From the early stirrings of modern international law in the mid-1700s, there has been a norm of military non-intervention in others' affairs -- a kind of real-world version of Star Trek's Prime Directive -- but it has been routinely violated. Beginning with Emerich de Vattel's Law of Nations (1758), continuing with John Stuart Mill's "A Few Words About Non-Intervention" (1859), and on to John Vincent's Non-Intervention and International Order (1974), a steady stream of philosophers, scholars, and statesmen have affirmed the right of nations to determine their own fates without foreign militaries coming in to settle their hash. Still, this great weight of logical argument has been overturned again and again by nations keen to intervene and spread their influence, control natural resources, or, possibly more nobly, to "improve" other peoples' lives. As the late Hedley Bull observed back in the 1980s: "[T]he gap between the rule of non-intervention and the facts of intervention [is] now so vast that the former has become a mockery."

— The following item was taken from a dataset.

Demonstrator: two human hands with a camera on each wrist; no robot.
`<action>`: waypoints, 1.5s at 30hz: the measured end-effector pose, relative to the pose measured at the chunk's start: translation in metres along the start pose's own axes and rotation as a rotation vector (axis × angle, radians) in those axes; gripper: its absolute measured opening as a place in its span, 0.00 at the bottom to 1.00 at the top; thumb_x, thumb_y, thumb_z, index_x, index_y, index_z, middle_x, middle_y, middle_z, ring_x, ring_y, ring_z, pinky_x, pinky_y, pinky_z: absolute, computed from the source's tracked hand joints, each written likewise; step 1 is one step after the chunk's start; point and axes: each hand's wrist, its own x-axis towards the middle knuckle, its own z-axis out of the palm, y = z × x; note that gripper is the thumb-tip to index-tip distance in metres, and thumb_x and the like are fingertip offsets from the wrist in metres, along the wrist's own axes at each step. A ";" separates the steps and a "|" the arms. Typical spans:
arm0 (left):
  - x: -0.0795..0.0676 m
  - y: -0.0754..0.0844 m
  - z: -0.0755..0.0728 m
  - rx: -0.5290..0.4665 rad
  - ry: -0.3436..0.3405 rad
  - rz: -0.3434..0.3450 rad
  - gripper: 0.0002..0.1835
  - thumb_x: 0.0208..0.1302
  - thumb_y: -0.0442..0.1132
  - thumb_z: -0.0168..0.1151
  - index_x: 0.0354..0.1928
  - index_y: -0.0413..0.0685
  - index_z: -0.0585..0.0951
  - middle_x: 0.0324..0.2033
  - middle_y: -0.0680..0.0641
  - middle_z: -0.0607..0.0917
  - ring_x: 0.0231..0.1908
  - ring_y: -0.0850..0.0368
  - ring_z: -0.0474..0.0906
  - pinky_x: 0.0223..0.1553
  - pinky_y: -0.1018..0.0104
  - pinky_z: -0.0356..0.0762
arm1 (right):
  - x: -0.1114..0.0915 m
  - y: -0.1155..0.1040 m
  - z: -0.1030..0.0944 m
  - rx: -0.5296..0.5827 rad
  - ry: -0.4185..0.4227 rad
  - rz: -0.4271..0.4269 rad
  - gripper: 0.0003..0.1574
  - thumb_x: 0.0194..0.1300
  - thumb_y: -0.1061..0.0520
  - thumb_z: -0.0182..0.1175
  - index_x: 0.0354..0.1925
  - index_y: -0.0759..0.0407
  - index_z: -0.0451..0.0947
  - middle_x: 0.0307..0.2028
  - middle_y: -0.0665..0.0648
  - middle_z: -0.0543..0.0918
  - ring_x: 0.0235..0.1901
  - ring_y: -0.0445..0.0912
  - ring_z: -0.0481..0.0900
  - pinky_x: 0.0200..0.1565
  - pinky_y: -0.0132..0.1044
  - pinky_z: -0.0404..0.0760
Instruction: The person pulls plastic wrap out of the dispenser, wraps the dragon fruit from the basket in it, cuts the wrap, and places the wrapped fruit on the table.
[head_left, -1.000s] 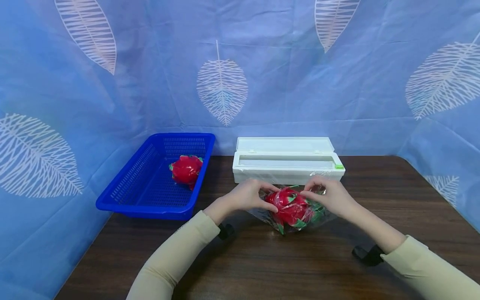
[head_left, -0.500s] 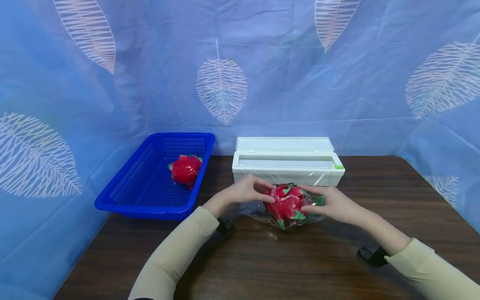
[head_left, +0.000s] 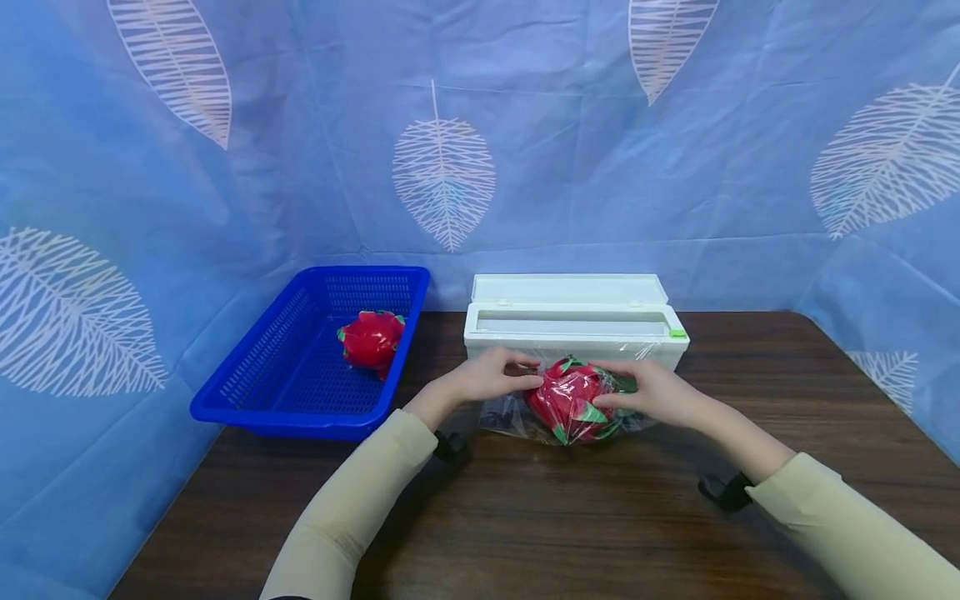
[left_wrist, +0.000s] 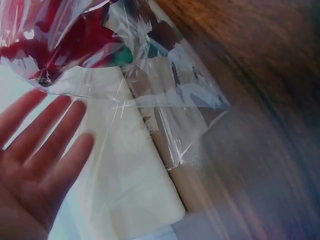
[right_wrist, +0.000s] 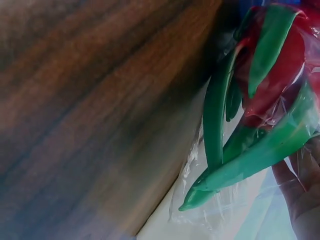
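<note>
A red dragon fruit [head_left: 568, 402] with green scale tips lies in clear plastic film [head_left: 517, 417], just in front of the long white box. At its left side is my left hand [head_left: 491, 375], its fingers mostly straight and their tips touching the film in the left wrist view. My right hand [head_left: 652, 393] holds the fruit's right side, thumb in front and fingers behind. In the right wrist view, long green scales [right_wrist: 250, 165] poke out under the film, and only part of the hand shows at the edge. Film reaches back to the box front.
Behind the fruit stands the white film box [head_left: 573, 323], lid raised, with a green slider [head_left: 678, 333] at its right end. To the left sits a blue basket [head_left: 285, 417] holding another dragon fruit [head_left: 371, 340]. A patterned blue cloth hangs behind the brown table [head_left: 600, 525].
The wrapped dragon fruit has shifted slightly back toward the box and turned. My right hand went from pinching film above to holding the fruit's side. My left hand moved slightly left.
</note>
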 end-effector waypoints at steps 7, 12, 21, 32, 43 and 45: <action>-0.015 0.010 -0.002 0.004 0.239 0.091 0.23 0.68 0.48 0.61 0.62 0.46 0.77 0.56 0.46 0.80 0.55 0.52 0.76 0.54 0.57 0.75 | 0.006 0.001 -0.003 -0.005 -0.015 0.022 0.41 0.62 0.43 0.66 0.65 0.66 0.70 0.24 0.53 0.81 0.14 0.37 0.57 0.29 0.35 0.73; -0.025 0.017 0.006 0.061 0.157 0.195 0.29 0.67 0.49 0.62 0.66 0.46 0.73 0.58 0.47 0.79 0.52 0.57 0.79 0.55 0.63 0.74 | 0.008 0.001 -0.007 -0.014 -0.024 0.042 0.41 0.63 0.42 0.65 0.64 0.68 0.71 0.52 0.68 0.81 0.33 0.41 0.80 0.41 0.44 0.81; -0.021 0.016 0.019 0.160 0.046 0.190 0.45 0.58 0.52 0.71 0.73 0.48 0.61 0.67 0.48 0.69 0.57 0.61 0.75 0.53 0.72 0.73 | 0.010 0.004 -0.008 0.037 -0.040 0.007 0.36 0.67 0.46 0.62 0.63 0.68 0.71 0.52 0.64 0.81 0.43 0.48 0.82 0.44 0.46 0.81; -0.004 0.012 0.017 0.068 0.050 0.116 0.43 0.56 0.48 0.73 0.72 0.53 0.66 0.59 0.47 0.78 0.52 0.58 0.77 0.47 0.74 0.76 | 0.018 0.023 -0.007 0.101 -0.022 -0.016 0.23 0.75 0.54 0.52 0.59 0.69 0.75 0.42 0.57 0.85 0.36 0.42 0.78 0.38 0.38 0.77; 0.011 0.008 0.009 -0.040 0.010 0.096 0.37 0.61 0.48 0.69 0.71 0.52 0.67 0.53 0.48 0.82 0.42 0.63 0.77 0.43 0.73 0.77 | 0.034 0.031 -0.009 0.120 -0.058 0.073 0.24 0.76 0.52 0.49 0.54 0.70 0.78 0.38 0.56 0.84 0.36 0.45 0.77 0.41 0.43 0.78; 0.013 0.008 0.008 -0.065 -0.004 0.084 0.36 0.62 0.47 0.68 0.71 0.52 0.67 0.54 0.47 0.82 0.42 0.62 0.77 0.43 0.73 0.77 | 0.036 0.032 -0.010 0.118 -0.062 0.095 0.25 0.77 0.51 0.49 0.54 0.70 0.79 0.38 0.56 0.84 0.36 0.45 0.77 0.41 0.43 0.78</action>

In the decades since Professor Bull made his assessment, the United States has been one of the world's leading practitioners of intervention, often prompted by a growing willingness to use force to spread democracy. Even before George W. Bush's military misadventures in the Middle East, Bill Clinton had ratcheted up an aid mission in Somalia into an effort to tip the scales in an ongoing civil war, an intervention that ended badly on the chaotic streets of Mogadishu in 1993. The next year he ordered an invasion of Haiti -- a threat that was good enough on its own to send dictator Raoul Cedras running. Clinton also intervened twice in the Balkans, largely on humanitarian grounds -- both times only with air power, even in that pre-drone era. When it came to Rwanda, though, where nearly a million innocents were hacked to death in a few months, Clinton demurred -- an inaction that he notes in his memoirs is "his greatest regret."
Barack Obama has taken up the cudgels of intervention as well, but with much more subtlety than his immediate predecessors. In Libya, for example, he both cultivated allied participation and limited the American role to combat support. Same with Mali. Even his drone attacks on the sovereign territory of other nations have come at a slow pace -- only a few dozen have been launched this year -- and with much stealth. Now he calls for the removal of Bashar al-Assad in Syria, but he has so far limited the notion of intervening to stepped-up support for "good rebels." This is something like the position Ronald Reagan took with regard to arming the Afghan mujahideen in the 1980s -- but that action is more properly labeled a "counter-intervention," as there were over 100,000 Russian soldiers occupying Afghanistan at the time. Obama's biggest test will come over Iran, where he could argue that self-defense compels intervention to prevent nuclear weapons proliferation.
The United States has hardly been alone in "making a mockery" of the norm on non-intervention. Throughout the Cold War, the Soviet Union provided considerable support for wars of national liberation -- often with the assistance of Cuban soldiers, who punched way above their weight on the world stage. These were the sorts of wars that, ironically, the Russians are now opposing by helping to prop up Assad in Syria. After the collapse of the USSR, Russian troops intervened in several of its successor states also, in the so-called "near abroad." But Moscow has seemingly tempered its appetite for intervention and now serves as a leading voice in the United Nations, along with China, against such ventures -- though, assistance to Bashar aside, Russian forces also remain in Abkhazia against the wishes of the Georgian government.